Cutter Sweetgum To Be Decommissioned

Thursday, February 14, 2002
The U.S. Coast Guard Cutter Sweetgum will be decommissioned after nearly 60 years of service in a ceremony scheduled Wednesday, September 19, at 2:00 p.m. at Coast Guard Group Mobile in Mobile, Ala. The Sweetgum was commissioned into the Coast Guard November 20, 1943, and was briefly homeported in Grand Haven, Mich. The Sweetgum moved to Mayport, Fla., September 1, 1946 where it proudly served for years 44 years. While stationed in Mayport, the Sweetgum was responsible for maintaining 333 buoys and structures from Kings Bay, Ga., to the Bahamas. In the winter of 1977, the Sweetgum was ordered north to open up shipping routes, free frozen-in-ships, and help clean up a 400,000 gallon oil spill in New York’s Hudson River. In 1986, the Sweetgum was temporarily decommissioned on February 2, 1990, to enter the Coast Guard’s Service Life Extension Program for aging buoy tenders. It was then thoroughly renovated at the USCG Yard in Curtis Bay, Md.

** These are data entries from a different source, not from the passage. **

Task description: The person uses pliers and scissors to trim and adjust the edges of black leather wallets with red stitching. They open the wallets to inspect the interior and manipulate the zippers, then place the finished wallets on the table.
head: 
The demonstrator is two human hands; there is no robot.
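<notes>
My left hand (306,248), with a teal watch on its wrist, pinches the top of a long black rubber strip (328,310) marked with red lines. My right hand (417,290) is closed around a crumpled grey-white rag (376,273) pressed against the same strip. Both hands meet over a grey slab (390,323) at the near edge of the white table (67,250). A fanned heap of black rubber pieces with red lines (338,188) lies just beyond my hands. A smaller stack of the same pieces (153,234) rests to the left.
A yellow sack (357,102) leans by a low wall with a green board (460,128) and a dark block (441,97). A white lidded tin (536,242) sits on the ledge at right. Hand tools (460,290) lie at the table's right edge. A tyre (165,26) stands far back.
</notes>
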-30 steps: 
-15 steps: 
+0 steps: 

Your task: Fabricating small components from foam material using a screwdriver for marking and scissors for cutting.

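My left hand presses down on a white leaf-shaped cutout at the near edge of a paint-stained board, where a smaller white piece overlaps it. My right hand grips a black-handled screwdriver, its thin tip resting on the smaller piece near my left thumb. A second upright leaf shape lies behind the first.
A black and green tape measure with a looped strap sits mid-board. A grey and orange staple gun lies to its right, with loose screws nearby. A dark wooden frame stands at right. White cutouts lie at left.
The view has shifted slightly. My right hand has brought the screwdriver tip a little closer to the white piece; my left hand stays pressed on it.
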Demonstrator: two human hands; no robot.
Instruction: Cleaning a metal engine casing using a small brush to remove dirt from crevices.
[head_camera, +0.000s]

The ship arrived at its new homeport of Mobile on December 1, 1991, and was formerly commissioned on January 10, 1992. In addition to maintaining 120 aids to navigation, the Sweetgum assisted in the Sunset Limited Amtrak bridge accident recovery in 1994, and provided disaster relief in the aftermath of Hurricanes Opal in 1995, Danny in 1997, Earl and Georges in 1998, and Bret in 1999. The Sweetgum’s priority is search and rescue. Its primary mission, however, is maintaining aids to navigation. Its main operating area stretches along 340 miles of the Gulf Coast, from Apalachicola, Fla. to the Mississippi River system. However, since the July 1999 decommissioning of its sister ship in Galveston, Texas, the Sweetgum’s responsibility expanded to include buoys off Galveston and Port Isabel, Texas. The Sweetgum’s operating area includes two of the nation’s busiest ports, Mobile and New Orleans. It also aids mariners in distress, supports military operations, conducts law enforcement and homeland security patrols, responds to natural and man-made disasters and educates the public.